ON HOW IRELAND CAN IMPROVE ON FRIDAY NIGHT:
“We have to cut out our turnover ball. Our defence and set pieces have to be right. We can build on it from there. We have talented players in the back-line and great footballers in the pack as well.
“Lads like Denis Leamy are on a par with anybody in the world but that’s no use if you keep dropping the ball. We have to hold onto possession and build phases.
“We haven’t consciously tried to score off our first phases, it’s just that we’ve made so many silly mistakes. We just haven’t put any continuity together and when you don’t do that, you can’t stretch teams.
“It’s difficult to use lads like Brian O’Driscoll in the back-line then. You end up forcing it, and we have got to stop shooting ourselves in the foot from the start.
“It’s about concentration, about who can keep their focus for the 80 minutes. If you look at the World Cup, teams have been shooting themselves in the foot with dropped passes and unforced errors. When you cut them out, it turns your game around.”
ON FRANCE HAVING HOME ADVANTAGE AND IRELAND’S FORM:
“Them being at home…it’s much the same as it was for us when we played them at Croker in the Six Nations. You’re at home in front of a huge crowd. You can say ‘We’ve got the whole country behind us’ and that’s a huge thing for the French.
“Their confidence is back up after their win over Namibia and they’ll be going into this game looking to tear us apart.
“Our backs are against the wall but that’s happened quite a lot with Munster.

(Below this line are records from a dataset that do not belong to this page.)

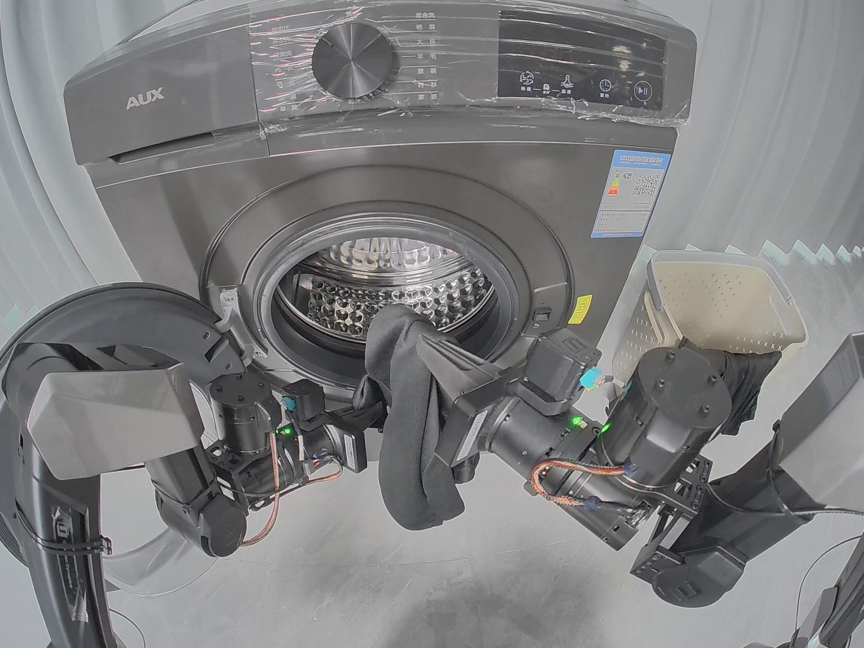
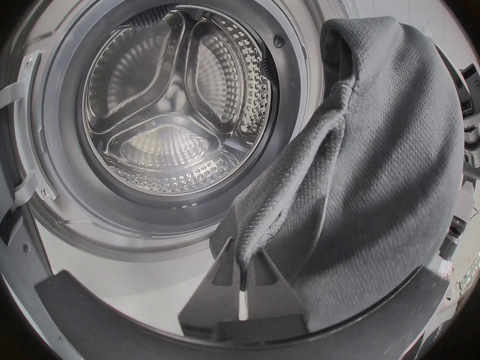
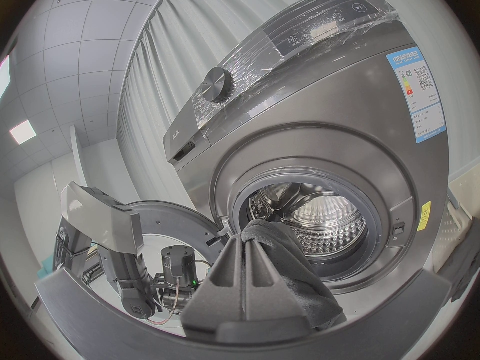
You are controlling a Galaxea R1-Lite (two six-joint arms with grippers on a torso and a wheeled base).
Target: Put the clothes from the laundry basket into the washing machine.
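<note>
Right fingers [image 3: 225, 281] clenched on the top fold of a dark grey garment [image 1: 416, 447], held up just in front of the lower rim of the drum opening [image 1: 396, 290]. Left fingers [image 2: 220, 281] pinched shut on an edge of the same garment, lower down and to the left of the right pair. Cloth bunched over the right fingers, draped between the two grips, the rest hanging in a long loop below them above the floor [image 1: 360, 578]. None of it inside the drum yet.

Behind the garment, the washing machine [image 1: 360, 173], grey, front-loading, drum steel and perforated. Round door [image 1: 117, 317] swung wide open on the left side of the opening. Plastic film wrapped across the control panel [image 1: 576, 69] and dial [image 1: 353, 59].

Right of the machine, the cream laundry basket [image 1: 720, 294], tipped toward the machine's side, with another dark cloth [image 1: 751, 380] hanging over its near rim.
</note>
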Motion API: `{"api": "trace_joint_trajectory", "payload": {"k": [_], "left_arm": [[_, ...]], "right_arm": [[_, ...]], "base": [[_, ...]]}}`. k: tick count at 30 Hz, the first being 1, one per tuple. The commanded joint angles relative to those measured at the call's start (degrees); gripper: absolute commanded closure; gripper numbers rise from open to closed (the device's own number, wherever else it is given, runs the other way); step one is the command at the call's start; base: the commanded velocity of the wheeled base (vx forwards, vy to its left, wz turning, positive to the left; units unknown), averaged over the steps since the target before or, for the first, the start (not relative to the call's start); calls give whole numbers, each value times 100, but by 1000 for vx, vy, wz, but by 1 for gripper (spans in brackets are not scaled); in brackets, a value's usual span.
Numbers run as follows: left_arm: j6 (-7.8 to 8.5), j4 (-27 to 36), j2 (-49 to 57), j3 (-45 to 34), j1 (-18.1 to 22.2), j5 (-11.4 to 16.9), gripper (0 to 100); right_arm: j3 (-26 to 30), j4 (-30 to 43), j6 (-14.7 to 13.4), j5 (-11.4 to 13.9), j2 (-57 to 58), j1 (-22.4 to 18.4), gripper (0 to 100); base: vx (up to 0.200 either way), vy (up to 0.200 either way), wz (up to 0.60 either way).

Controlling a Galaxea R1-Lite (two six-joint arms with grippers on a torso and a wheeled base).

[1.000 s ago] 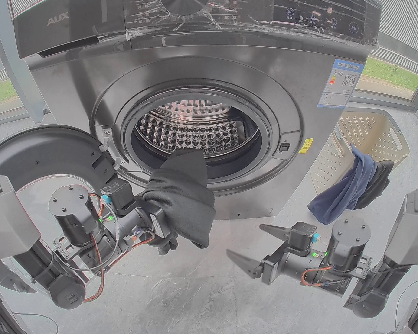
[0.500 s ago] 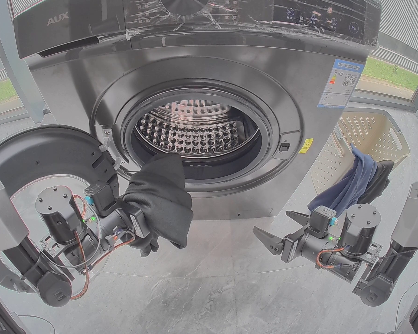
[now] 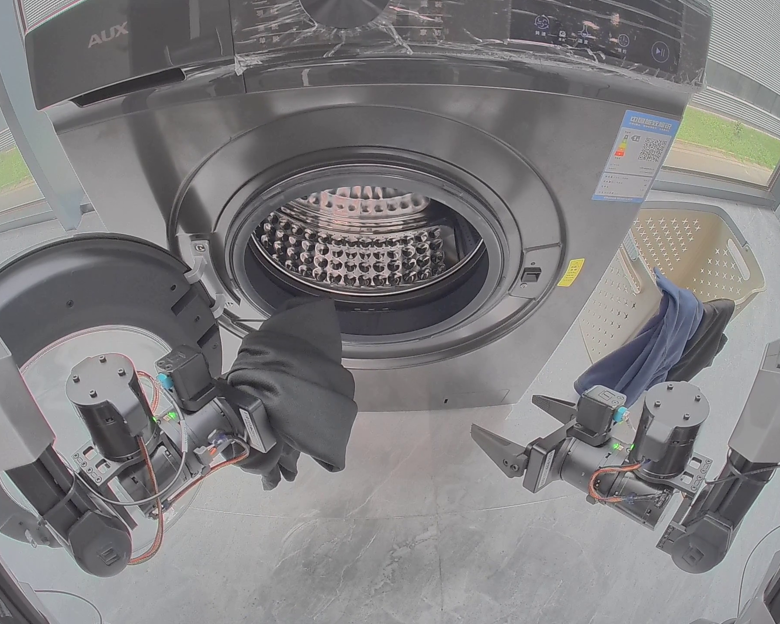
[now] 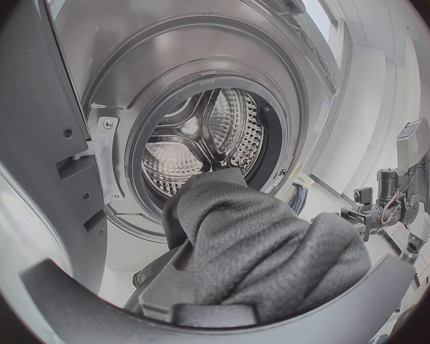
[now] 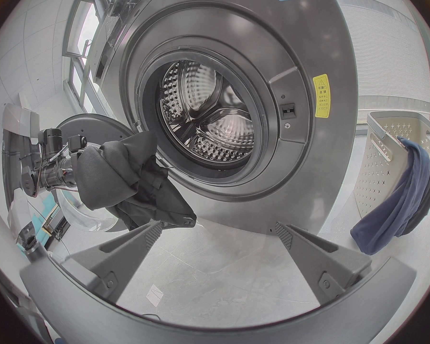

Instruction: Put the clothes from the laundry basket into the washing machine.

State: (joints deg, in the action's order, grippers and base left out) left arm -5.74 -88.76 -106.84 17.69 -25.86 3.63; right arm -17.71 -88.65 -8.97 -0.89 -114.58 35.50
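**Dark garment at the washer's mouth, two more on the basket**

You face a silver-grey front-loading washing machine (image 3: 390,123). Its round door (image 3: 78,296) is swung open to the left, showing the dimpled steel drum (image 3: 364,236). A crumpled dark grey garment (image 3: 299,383) hangs bunched over the left claw (image 3: 277,457), its top in front of the opening's lower left rim, outside the drum. Right of the machine stands a cream perforated laundry basket (image 3: 711,253), with a blue garment (image 3: 646,357) and a black garment (image 3: 709,333) draped over its near rim.
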Motion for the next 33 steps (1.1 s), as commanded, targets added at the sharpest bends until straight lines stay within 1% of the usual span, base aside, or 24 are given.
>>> {"api": "trace_joint_trajectory", "payload": {"k": [1,4,28,33], "left_arm": [[3,-1,-56,-11,-16,-3,100],[12,-10,-65,-29,-34,-3,100],[29,-10,-144,-90,-201,-12,100],[29,-10,-144,-81,-209,-12,100]], "right_arm": [[-13,-3,1,1,6,18,0],[-13,-3,-8,1,-3,18,0],[5,-3,-8,1,-12,36,0],[5,-3,-8,1,-12,36,0]], "base": [[200,0,0],[200,0,0],[0,0,0],[200,0,0]]}}
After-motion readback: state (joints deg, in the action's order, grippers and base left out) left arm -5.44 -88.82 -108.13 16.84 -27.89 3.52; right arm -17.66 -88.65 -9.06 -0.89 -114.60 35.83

From when I first came in, I remember the Gloucester games and when we lost to Sale in our first game, in the year we won the Heineken Cup.
“I suppose experience helps. You don’t buy into panic. If you look at it in the cold light of day and acknowledge we made these mistakes, then you can cut them out. If we do what we do well, we can turn it around.
“People would have expected us to dominate in our first two World Cup games and we didn’t. It created a kind of snowball effect. But we still have our standards and want to go out and perform against France.”